The Sweet Sound of Grid Computing

By By Brooklin Gore, Contributing Author

August 15, 2005

Many of you likely remember being challenged on your first day of philosophy class with the question: “If a tree falls in a forest but no one is around to hear it, does it make a sound?” Today's philosopher might better engage students by asking: “If a PC is sitting on a desk, but no one is around to use it, does it make a sound?” The answer is a resounding “yes” — if that PC is on the Grid.

Grid computing allows for the coordination and sharing of distributed hardware resources — like enterprise desktop PCs — which opens up new solutions for complex computing problems. This article discusses how small, incremental investments in desktop PC performance will yield dramatic benefits in an enterprise Grid computing environment. You will also get an answer to your burning question: “What the heck does the sound of a PC have to do with Grid computing?”

An increasing number of enterprises are experimenting with Grid computing; production applications are being deployed every day. However, many of these “Grid” deployments simply couple a distributed resource manager (like Condor) with a cluster of dedicated machines. The real Holy Grail of Grid computing involves tapping the vast legion of desktop PCs, oftentimes referred to as “shared” machines because the compute cycles available to a Grid application must be shared with the primary owner of that machine. This type of Grid design is often called opportunistic computing.

And what an opportunity it is. Consider that a collection of 10,000 PCs acquired over the last four years (not all brand spanking new, high-end systems, mind you) can have an aggregate Floating Point Operations Per Second (FLOPS) rating on the order of 5 teraflops. Compare that to the world's fastest supercomputer (IBM's BlueGene/L as of June 2005) at 136 teraflops. Said another way, a 5 teraflop computer would rank 57th in the Top 500 List of Supercomputers. Not a bad showing for just “gluing together” the computing power of the thousands of PCs found in many enterprises. And gluing together individual computers to form a unified computing resource is just what Grid software does. Granted, you can not solve exactly the same types of problems that high-end, purpose-built machines can, but a Grid's aggregate kiloflop rating is indicative of the computing work that can be accomplished.

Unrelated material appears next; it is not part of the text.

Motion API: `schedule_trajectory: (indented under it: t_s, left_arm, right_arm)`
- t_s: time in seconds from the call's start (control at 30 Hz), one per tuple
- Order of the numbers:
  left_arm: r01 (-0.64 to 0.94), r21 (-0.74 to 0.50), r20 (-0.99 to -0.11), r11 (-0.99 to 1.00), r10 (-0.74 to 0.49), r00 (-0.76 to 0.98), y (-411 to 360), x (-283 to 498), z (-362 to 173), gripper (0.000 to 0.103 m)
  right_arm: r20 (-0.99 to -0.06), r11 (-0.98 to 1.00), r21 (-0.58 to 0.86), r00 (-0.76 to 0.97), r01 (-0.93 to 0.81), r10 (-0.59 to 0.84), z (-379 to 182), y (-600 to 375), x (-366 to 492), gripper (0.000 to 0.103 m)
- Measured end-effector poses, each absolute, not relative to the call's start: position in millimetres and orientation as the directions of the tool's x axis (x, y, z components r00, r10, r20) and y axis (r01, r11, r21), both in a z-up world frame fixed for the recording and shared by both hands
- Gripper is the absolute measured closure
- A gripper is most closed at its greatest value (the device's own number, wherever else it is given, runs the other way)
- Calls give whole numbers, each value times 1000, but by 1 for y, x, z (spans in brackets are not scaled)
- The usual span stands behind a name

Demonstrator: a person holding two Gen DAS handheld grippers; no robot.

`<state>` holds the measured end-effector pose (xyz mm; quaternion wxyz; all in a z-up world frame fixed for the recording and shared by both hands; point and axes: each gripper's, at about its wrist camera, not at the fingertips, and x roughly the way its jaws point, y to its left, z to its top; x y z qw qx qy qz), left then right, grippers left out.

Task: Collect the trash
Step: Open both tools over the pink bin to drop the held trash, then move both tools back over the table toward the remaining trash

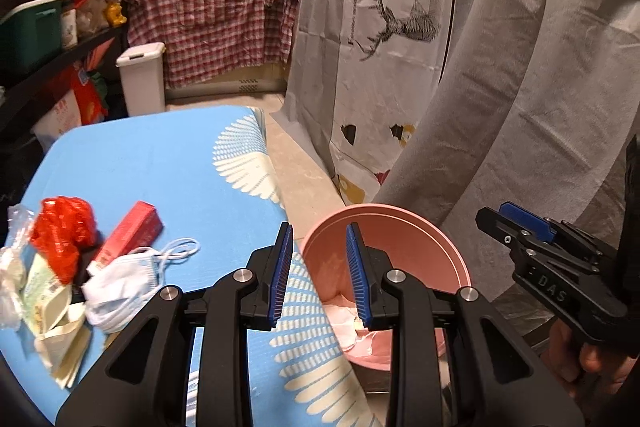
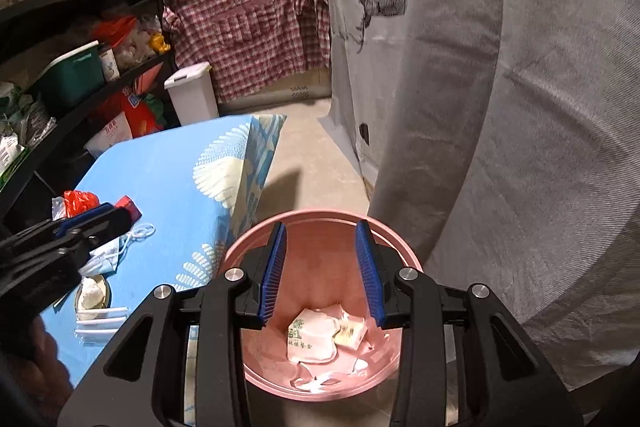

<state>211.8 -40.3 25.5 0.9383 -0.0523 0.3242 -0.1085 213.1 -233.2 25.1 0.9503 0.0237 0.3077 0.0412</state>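
Pink plastic bin (image 2: 320, 307) standing on the floor just beside the table's near right edge, its mouth open upward so that litter can be dropped straight in from above. Crumpled paper wrappers (image 2: 320, 339) already lie on its bottom. Right gripper (image 2: 320, 267) hangs directly over the bin, angled downward, its blue-padded jaws parted with nothing between them: released and empty. Left gripper (image 1: 320, 267) is likewise released and empty, jaws parted, poised over the table's right edge where it meets the bin rim. Neither claw presses on anything.

Blue-covered table (image 1: 160, 163) carries the remaining trash, grouped toward its near left corner: a crumpled red plastic bag (image 1: 62, 235), a red carton (image 1: 132, 235) lying flat, a pale blue face mask (image 1: 120, 287) with loose ear loops, clear film (image 1: 16, 227) and paper wrappers (image 1: 52, 315) at the left edge. In the right wrist view a small round tin (image 2: 94, 295) and white folded strips (image 2: 100, 319) also lie near the table's near edge.

Judged stage: part of the litter is binned, most is not yet collected. Soft, light pieces such as the mask would probably crumple in the jaws and call for a low, firm pinch.
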Motion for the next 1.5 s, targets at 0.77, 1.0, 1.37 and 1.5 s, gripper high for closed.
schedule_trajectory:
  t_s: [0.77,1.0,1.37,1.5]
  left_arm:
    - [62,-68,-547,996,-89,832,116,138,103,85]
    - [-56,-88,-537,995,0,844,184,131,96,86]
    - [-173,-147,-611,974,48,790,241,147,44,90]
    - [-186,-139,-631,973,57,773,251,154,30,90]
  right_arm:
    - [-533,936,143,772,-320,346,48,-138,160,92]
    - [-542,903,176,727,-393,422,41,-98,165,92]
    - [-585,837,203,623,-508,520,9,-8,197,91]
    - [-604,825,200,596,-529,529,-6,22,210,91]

Now simply gluing a bunch of PCs together into a “supercomputer” with Grid software is kind of like having a bow without an arrow. A Grid without applications is as useless as a bow without arrows! While computer applications can, and obviously have for years, run without the benefit of a Grid, the Grid lends speed and power to computer applications as a bow adds speed and power to arrows.

When you envision (or better yet, deploy) a Grid harnessing thousands of desktop PCs in your enterprise, interesting ideas will surface. You will find applications whose job queues can be broken into hundreds or thousands of parts that can be worked on simultaneously. You will consider many possible solutions to problems that become feasible with a thousand workers. You will deploy two, three, four of these applications which now consume two, three, four thousand desktop PCs. And then you will have the revelation that occurs to every bow hunter in bear country: If a long bow is good, a compound bow is better — much better. And there is no learning curve. You are immediately more capable.

Consider the long bow vs. compound bow analogy in terms of enterprise desktop PC performance. Many enterprises use a tiered PC procurement strategy based on the following reasoning: Most workers can get by with a pretty basic machine (a single processor and a little memory), some folks require more power (a faster processor and more memory), and a small number of workers — like engineers, designers and planners — might need beefy machines with two processors and lots of memory. If you are a Grid application developer and have a choice of running your application on these three types of machines, which would you prefer? The highest-performance ones, right? Unfortunately, because of today's typical PC procurement strategy, those machines are the most scarce. However, depending on the Grid application, PC performance may no longer be a matter of preference, but one of necessity. In fact, in 2005 alone, this author deployed three Grid applications that required fast machines with lots of memory.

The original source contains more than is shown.